▶ **Required action**:
Write out the listing below exactly, and omit any images you find in it.

▶ **Supplied information**:
_ _ _ _ _ _ _
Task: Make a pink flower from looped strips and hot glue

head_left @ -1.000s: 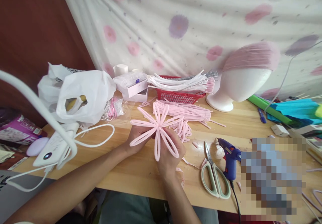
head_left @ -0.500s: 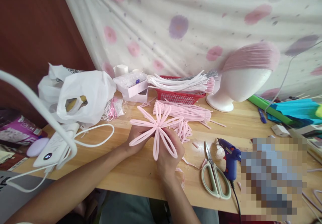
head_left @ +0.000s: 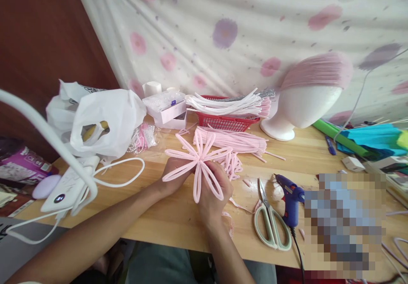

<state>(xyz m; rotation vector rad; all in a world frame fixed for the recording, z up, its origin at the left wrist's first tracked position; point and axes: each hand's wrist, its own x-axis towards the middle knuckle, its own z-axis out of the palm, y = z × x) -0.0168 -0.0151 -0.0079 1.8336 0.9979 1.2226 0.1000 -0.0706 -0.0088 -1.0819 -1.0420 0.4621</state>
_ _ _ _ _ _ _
▶ **Solution for this problem**:
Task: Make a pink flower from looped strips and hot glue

head_left @ -1.000s: 
head_left @ -0.500s: 
head_left @ +0.000s: 

<state>(xyz m; rotation vector rad; all in a world frame fixed for the recording, z up, its origin at the left wrist's first tracked position; point and axes: each hand's wrist, its own x-axis towards the middle knuckle, its own z-axis out of the palm, y = z × x) -0.0168 -0.0151 -0.0079 1.8336 0.9979 1.2226 0.1000 -0.0706 -0.0088 -1.0819 -1.0420 0.4621</state>

There's nothing more to this exercise.